The research also shows that those reporting the poorest job quality are the most likely to have itchy feet. Better pay and benefits are the main motivator to leave, but people are also looking for increased job satisfaction and better work life balance.
In response, the CIPD, the professional body for HR and people development, is calling for employers to not treat pay increases as a ‘silver bullet’ for attracting and retaining staff, but instead look at overall job quality by being more creative with job design and people management practices.
This year’s CIPD Good Work Index, a survey of more than 6,000 UK workers, found that one in five workers (20%) say it’s likely they will quit their current role in the next 12 months, compared with 16% in 2021.
Addressing job quality has never been more central to getting the most out of the employer-employee relationship including supporting better work-life balance through improved workplace flexibility and employee well-being.Dr Daniel Wheatley, Birmingham Business School
Of those who are looking to quit their job:
- a third (35%) are moving for better pay and benefits elsewhere
- 27% want to increase job satisfaction
- 24% are looking for better work-life balance
- 23% want to do a different type of work.
The CIPD Good Work Index measures job quality across seven different dimensions and finds that at least six of these influence workers’ intention to quit: pay and benefits, employment contracts, work–life balance, job design and the nature of work, relationships at work, and health and wellbeing. When considering job quality, employers need to consider all dimensions of working life, recognising that employees across their organisation will face different challenges and opportunities. For instance:
- New ways of working don’t necessarily ensure better balance: While hybrid workers tend to report higher levels of job quality than those who can’t work from home for any part of their role, they also appear to face the biggest difficulties in balancing work and life, including work–life spill over and working longer working hours than they’d prefer.
- Poor leadership is a factor for many job moves: When asked why workers left their last organisation, one in five people (21%) gave ‘being unhappy with the leadership of senior management’ as a reason, rising to 30% for those who’ve changed jobs in the last 12 months.
- Lack of development opportunities keeping people trapped in low paid roles: Just 39% of lower earners (those earning up to £20,000 per year) say their job offers good skill development opportunities, compared with 72% of higher earners (those earning £60,000 or above per year). And only 25% of lower earners say their job offers good career advancement prospects, compared with 51% of higher earners.
Melanie Green, research adviser for the CIPD, said: “Too often employers focus on roles that already have higher job quality when they look to improve job quality and retain people, and quite often the focus is on pay alone. While pay is the main motivator for job moves, there are many reasons why people leave roles, and numerous barriers preventing people from being able to leave.
“All jobs have the potential to be better and we should aspire to make good work a reality for everyone in the workforce. This means going beyond pay to think about how people’s roles are designed, how flexible their role can be – in location or hours – supporting good health and wellbeing, and investing in employee development so they have the means to progress in their career. The pandemic exacerbated existing inequalities and many issues still persist. By taking a holistic look at the dimensions of good work, and bolstering people management practices, managers and employers can make a real difference to people’s working lives.”

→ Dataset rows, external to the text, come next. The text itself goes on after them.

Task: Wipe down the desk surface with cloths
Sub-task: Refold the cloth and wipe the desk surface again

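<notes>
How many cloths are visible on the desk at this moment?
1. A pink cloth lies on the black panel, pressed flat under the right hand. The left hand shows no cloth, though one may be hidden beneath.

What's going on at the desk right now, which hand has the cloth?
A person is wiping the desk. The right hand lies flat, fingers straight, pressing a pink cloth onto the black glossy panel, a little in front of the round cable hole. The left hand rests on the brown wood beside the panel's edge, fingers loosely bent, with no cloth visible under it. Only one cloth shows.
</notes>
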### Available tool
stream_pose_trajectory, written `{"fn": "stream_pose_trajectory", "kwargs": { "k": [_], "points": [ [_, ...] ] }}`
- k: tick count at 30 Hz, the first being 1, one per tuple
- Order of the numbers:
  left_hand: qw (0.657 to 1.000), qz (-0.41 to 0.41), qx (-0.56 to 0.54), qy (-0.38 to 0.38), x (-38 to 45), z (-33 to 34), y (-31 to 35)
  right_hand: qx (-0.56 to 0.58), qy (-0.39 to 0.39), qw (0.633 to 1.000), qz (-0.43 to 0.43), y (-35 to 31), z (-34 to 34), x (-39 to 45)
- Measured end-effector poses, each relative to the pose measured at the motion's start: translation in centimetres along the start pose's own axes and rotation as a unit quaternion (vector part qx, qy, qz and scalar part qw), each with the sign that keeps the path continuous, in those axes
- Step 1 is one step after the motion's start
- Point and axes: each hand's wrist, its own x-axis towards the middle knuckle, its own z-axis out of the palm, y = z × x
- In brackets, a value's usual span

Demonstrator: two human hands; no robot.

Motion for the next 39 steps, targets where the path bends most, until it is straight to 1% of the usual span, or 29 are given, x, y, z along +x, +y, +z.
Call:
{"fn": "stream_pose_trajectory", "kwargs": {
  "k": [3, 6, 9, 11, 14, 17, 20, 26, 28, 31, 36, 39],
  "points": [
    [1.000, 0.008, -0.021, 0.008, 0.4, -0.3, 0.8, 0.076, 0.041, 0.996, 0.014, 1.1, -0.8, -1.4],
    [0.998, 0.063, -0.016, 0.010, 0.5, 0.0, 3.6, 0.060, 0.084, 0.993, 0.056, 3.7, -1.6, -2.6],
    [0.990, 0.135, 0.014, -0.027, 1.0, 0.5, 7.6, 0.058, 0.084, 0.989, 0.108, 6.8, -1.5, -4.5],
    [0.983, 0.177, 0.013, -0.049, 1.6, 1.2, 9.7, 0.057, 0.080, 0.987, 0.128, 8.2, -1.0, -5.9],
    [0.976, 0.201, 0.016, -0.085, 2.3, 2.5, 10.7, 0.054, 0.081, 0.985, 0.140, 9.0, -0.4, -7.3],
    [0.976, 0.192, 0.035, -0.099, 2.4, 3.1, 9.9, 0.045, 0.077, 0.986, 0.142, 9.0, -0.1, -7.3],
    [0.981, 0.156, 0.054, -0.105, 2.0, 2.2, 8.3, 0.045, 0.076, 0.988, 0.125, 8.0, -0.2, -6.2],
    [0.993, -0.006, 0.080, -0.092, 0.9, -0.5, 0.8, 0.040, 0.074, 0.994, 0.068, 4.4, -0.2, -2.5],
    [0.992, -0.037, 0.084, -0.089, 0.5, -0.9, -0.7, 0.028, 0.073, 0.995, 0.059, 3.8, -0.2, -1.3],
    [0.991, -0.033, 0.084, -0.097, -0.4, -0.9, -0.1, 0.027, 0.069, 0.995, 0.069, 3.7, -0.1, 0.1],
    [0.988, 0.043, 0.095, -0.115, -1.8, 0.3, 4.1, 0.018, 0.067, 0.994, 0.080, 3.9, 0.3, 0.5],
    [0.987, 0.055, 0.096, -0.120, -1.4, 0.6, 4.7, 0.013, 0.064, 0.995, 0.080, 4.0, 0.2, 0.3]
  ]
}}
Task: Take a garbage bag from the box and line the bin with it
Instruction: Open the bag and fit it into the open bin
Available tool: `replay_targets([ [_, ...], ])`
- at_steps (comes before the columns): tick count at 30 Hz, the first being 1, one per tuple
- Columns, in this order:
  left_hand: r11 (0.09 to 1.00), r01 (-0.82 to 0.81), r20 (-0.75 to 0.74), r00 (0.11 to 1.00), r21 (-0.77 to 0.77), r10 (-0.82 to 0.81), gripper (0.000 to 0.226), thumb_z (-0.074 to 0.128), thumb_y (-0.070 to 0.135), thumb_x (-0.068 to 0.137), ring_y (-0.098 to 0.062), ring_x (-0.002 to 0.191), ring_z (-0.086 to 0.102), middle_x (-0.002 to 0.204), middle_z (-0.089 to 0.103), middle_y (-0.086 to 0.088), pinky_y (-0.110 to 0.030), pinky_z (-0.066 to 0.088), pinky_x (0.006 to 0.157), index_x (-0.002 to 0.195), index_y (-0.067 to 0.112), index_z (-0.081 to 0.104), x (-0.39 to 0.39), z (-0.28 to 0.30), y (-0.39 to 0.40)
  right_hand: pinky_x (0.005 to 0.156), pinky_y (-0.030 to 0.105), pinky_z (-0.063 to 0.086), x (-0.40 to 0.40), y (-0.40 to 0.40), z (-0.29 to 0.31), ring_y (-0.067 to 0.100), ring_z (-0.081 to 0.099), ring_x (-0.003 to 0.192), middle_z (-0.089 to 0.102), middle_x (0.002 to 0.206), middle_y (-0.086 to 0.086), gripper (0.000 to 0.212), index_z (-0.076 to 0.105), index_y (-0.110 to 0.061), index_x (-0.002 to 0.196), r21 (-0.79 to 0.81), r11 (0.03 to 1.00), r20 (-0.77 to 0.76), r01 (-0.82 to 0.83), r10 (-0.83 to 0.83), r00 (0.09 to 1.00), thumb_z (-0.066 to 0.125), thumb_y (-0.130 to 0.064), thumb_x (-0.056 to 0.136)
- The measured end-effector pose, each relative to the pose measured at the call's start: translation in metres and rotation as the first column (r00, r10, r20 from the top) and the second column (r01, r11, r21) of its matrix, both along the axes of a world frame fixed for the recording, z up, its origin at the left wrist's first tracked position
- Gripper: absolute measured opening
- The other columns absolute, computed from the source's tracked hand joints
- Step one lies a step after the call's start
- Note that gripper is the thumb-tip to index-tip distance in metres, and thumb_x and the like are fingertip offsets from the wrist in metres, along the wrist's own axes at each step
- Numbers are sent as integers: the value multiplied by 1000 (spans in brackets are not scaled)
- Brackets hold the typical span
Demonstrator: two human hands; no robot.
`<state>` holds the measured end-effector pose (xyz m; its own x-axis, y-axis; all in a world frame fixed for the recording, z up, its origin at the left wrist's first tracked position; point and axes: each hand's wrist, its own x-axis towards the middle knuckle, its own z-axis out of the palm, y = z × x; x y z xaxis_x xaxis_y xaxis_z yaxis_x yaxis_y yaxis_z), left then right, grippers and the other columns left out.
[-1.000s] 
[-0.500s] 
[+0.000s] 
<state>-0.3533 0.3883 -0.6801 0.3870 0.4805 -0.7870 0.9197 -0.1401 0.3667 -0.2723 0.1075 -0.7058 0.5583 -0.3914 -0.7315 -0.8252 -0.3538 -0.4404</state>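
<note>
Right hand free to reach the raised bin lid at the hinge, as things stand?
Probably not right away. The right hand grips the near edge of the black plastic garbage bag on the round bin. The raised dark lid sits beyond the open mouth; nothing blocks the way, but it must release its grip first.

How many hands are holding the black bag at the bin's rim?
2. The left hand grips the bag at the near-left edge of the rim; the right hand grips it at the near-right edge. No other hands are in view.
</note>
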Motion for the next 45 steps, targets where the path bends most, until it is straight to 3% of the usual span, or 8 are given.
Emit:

Dr Daniel Wheatley, of Birmingham Business School, said: “The last two years have been witness to unprecedented change in our working lives including the large-scale expansion of remote and hybrid working, growing uncertainty from periods of shutdown and furloughing of workers, and recent evidence of employees quitting their jobs captured in the moniker the ‘Great Resignation’ or ‘Great Rethink’. While we find support for arguments that some recent job movements are a product of delays in job changes due to freezes on hiring during the pandemic, in our analysis of the CIPD’s latest UK Working Lives Survey data we find that one-fifth of workers surveyed stated that they may quit their job in the next 12 months, and that the presence of lower job quality acts as a key driver of this intention to leave. Addressing job quality has never been more central to getting the most out of the employer-employee relationship including supporting better work-life balance through improved workplace flexibility and employee well-being.”